The spot information may further include, for example, images capturing the inside and the outside of the vehicle that have been photographed during a time period which extends back into the past by a predetermined time length from the time when the abnormal event has been detected and vehicle information such as speed information and the steering angle. If the spot information does not include drivers biometric information or information related to the driver's state as information for determining the driver's state, the spot information may further include drivers biometric information or information related to the driver's state.

Note that, in the first embodiment, the position of the vehicle as of the time when an abnormal event is detected is an accident occurrence caution spot. Meanwhile, in the first embodiment, the driving support state is either the autonomous driving state or the manual driving state, and information related to the driving support. state included in the spot information indicates whether the driving support state is the autonomous driving state or the manual driving state. Hereinafter, information related to the driving support state is referred to as “driving support state information”. Details of the autonomous driving state and the manual driving state will be described later.

The terminal device 2 is, for example, a drive recorder mounted on a vehicle, having a function detecting the above-mentioned abnormal event and generating spot information. Note that this is merely an example, and the terminal device 2 is only required to have a function of detecting the above-mentioned abnormal event and generating spot information.

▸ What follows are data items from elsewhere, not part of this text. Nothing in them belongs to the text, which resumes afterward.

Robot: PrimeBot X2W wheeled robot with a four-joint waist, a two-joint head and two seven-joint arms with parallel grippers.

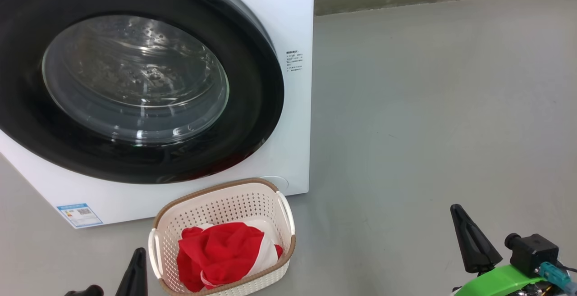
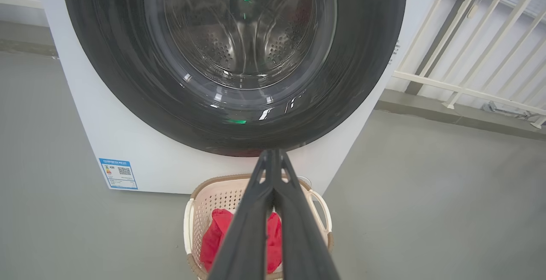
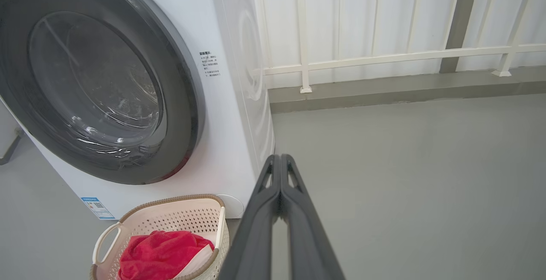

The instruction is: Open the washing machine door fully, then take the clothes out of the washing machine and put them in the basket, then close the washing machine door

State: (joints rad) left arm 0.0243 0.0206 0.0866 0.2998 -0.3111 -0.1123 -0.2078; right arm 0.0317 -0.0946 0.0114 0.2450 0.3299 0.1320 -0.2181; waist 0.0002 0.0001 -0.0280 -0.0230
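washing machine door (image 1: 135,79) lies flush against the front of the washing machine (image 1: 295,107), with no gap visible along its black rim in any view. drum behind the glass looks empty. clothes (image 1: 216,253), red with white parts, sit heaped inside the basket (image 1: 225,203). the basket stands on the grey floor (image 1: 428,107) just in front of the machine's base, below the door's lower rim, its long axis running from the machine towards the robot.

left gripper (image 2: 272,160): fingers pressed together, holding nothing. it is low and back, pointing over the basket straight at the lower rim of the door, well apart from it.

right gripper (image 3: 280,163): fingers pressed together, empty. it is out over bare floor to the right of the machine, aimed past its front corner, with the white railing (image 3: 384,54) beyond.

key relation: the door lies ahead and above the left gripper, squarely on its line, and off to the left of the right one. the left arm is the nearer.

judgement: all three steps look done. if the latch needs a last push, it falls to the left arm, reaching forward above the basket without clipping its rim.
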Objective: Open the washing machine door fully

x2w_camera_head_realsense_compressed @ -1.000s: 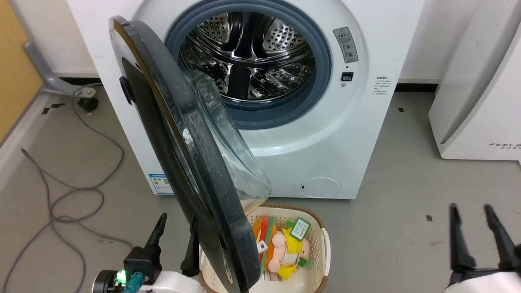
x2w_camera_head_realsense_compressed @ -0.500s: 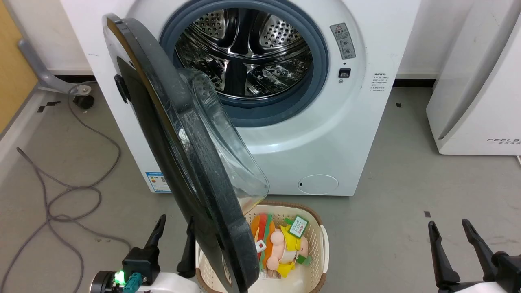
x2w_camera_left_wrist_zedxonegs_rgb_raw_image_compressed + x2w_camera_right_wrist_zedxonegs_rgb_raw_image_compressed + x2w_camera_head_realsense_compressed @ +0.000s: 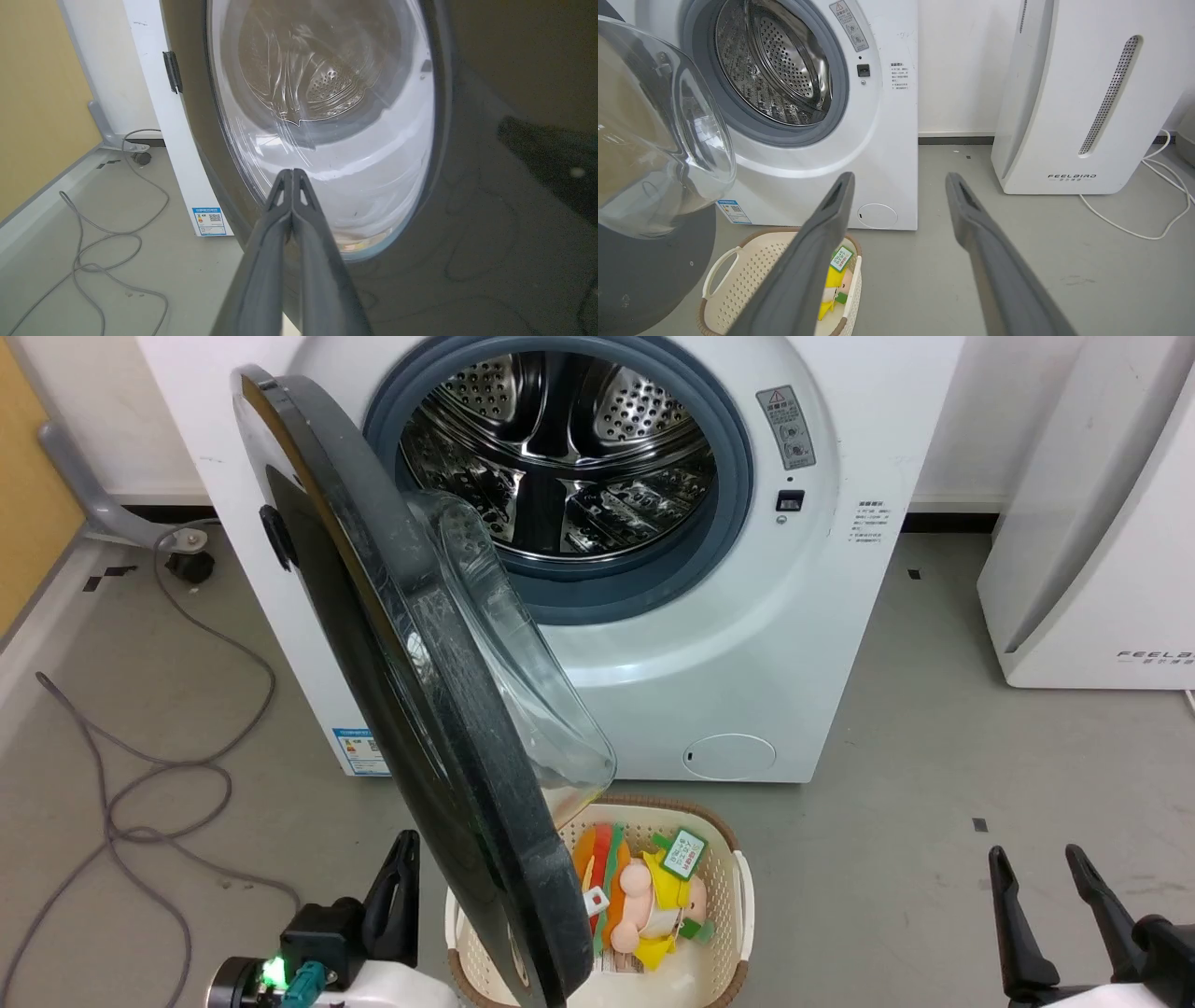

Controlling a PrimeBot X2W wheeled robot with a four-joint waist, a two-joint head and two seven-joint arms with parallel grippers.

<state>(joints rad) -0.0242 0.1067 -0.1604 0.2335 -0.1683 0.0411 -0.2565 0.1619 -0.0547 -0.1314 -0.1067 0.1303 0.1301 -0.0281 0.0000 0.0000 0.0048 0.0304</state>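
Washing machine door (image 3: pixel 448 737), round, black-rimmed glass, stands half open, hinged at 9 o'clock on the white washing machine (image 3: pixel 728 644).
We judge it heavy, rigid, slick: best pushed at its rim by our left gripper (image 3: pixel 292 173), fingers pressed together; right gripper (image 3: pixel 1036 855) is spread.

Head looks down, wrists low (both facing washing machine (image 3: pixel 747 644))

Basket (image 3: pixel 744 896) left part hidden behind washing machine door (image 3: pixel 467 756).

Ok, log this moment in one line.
washing machine door: part open | left pincer: shut, beside it | right pincer: open, free
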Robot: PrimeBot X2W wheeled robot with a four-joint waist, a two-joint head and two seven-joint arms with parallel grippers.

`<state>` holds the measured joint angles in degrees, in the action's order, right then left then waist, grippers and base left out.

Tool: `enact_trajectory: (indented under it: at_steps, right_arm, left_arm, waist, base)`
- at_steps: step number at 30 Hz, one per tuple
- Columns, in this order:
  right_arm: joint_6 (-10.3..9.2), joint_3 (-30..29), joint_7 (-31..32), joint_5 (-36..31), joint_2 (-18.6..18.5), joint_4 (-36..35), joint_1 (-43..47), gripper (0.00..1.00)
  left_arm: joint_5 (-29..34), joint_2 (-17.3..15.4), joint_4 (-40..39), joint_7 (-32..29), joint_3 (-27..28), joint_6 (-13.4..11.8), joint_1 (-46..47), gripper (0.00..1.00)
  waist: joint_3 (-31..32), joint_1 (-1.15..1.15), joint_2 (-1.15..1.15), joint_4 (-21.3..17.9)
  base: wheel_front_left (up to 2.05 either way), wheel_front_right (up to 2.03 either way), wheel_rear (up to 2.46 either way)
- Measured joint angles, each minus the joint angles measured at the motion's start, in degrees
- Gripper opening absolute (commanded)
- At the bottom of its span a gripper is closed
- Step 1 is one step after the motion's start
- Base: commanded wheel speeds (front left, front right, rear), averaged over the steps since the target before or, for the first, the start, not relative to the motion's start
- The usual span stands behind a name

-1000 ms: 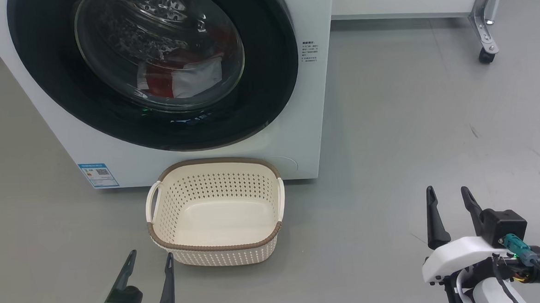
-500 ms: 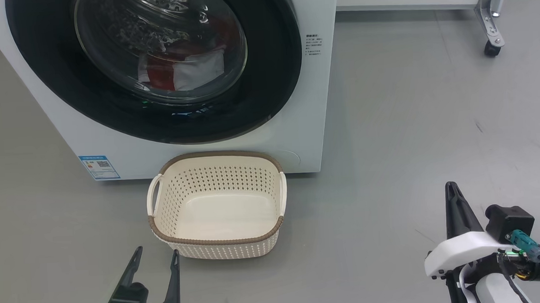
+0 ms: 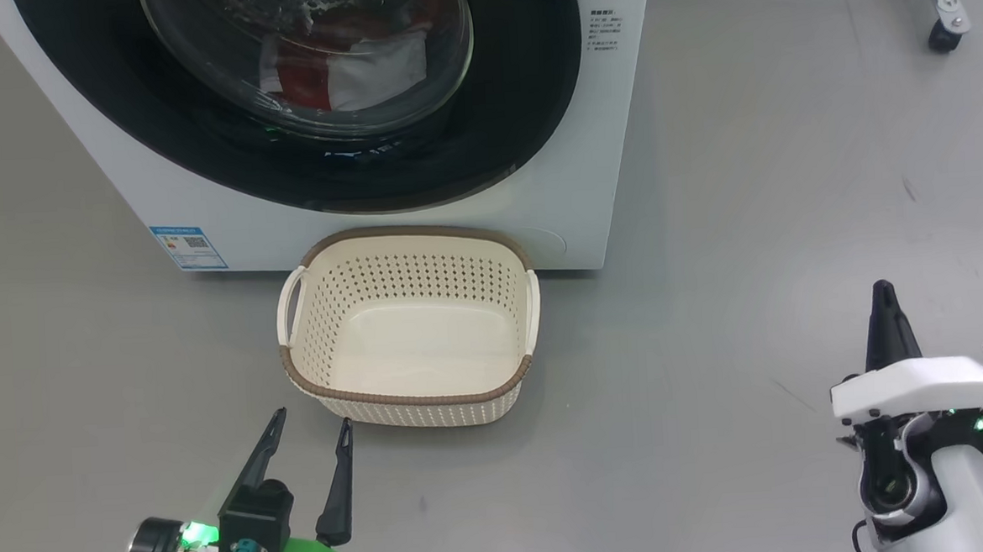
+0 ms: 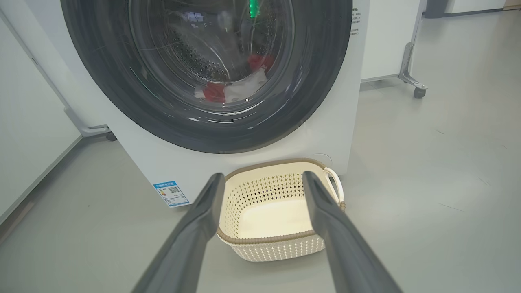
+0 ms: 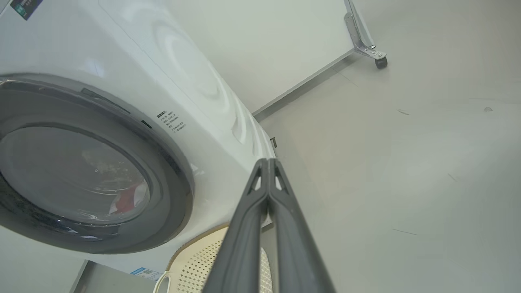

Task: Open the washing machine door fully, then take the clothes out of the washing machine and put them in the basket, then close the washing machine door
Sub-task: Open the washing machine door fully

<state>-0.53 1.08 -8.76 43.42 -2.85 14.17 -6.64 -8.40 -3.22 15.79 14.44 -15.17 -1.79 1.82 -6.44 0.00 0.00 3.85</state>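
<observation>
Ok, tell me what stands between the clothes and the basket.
The washing machine door does: it is shut, and the clothes lie behind its glass. The basket stands open-topped on the floor just below the door, with nothing visible inside or over it.

The light is bright, soft and even, and seems to come from above. The grey floor (image 3: 747, 170) looks pale, with a faint shadow beside the basket (image 3: 414, 396). The washing machine door (image 3: 533, 97) shines with white glints and a tiny green spot. In the right wrist view the washing machine (image 5: 203, 81) looks bent and tilted. In the left wrist view the left tool (image 4: 262, 178) looks a bit blurry up close.
</observation>
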Motion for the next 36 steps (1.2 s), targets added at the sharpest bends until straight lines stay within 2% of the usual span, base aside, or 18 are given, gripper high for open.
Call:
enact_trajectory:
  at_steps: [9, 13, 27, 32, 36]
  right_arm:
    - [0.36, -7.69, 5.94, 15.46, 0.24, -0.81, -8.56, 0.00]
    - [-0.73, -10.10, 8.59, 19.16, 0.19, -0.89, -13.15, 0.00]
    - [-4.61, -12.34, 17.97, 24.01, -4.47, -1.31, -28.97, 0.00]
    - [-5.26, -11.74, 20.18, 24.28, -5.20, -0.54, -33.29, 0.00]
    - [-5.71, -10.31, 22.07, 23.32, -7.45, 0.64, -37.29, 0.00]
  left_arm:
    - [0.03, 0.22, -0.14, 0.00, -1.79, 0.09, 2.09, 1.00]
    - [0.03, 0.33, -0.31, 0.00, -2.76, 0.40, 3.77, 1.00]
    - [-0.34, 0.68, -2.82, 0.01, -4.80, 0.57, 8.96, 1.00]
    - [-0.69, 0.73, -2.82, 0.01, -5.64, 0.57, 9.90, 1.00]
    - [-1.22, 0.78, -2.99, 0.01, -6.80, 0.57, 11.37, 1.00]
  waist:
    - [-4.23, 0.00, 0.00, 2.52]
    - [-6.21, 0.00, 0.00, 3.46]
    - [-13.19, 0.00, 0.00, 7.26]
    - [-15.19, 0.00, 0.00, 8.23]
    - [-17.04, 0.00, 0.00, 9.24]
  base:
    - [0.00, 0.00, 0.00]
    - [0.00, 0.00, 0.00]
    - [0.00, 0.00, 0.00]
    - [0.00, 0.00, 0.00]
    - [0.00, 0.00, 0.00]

The information collection device 1 acquires spot information from each terminal device 2 and classifies the spot information that has been acquired depending on the factor that has caused the accident-inducing situation that has triggered generation of the spot information. Then, the information collection device adds the classification result to the spot information and stores the spot information added with the classification result in the storage unit 14.

Specifically, the information collection device 1 classifies with regard to the spot information, the factor that has caused the accident-inducing situation that has triggered generation of the spot information to either an external factor or an internal factor on the basis of the driving support state information included in the spot information acquired from each terminal device 2. In a case where the driving support state is in autonomous driving, the information collection device 1 classifies, with regard to the spot information, the factor that has caused the accident-inducing situation as an external factor.

In a case where the driving support state is the manual driving state, the information collection device 1 classifies, with regard to the spot information, the factor that has caused the accident-inducing situation to either one of an external factor or an internal factor.

The information collection device 1 adds information indicating that the factor is an external factor or information indicating that the factor is an internal factor to the spot information as classification information on the basis of the classification result and stores the information in the storage unit 14.

A configuration example of the information collection device 1 will be described.

As illustrated in FIG. 1, the information collection device 1 includes a communication unit 11, an acquisition unit 12, a classification unit 13, and a storage unit 14.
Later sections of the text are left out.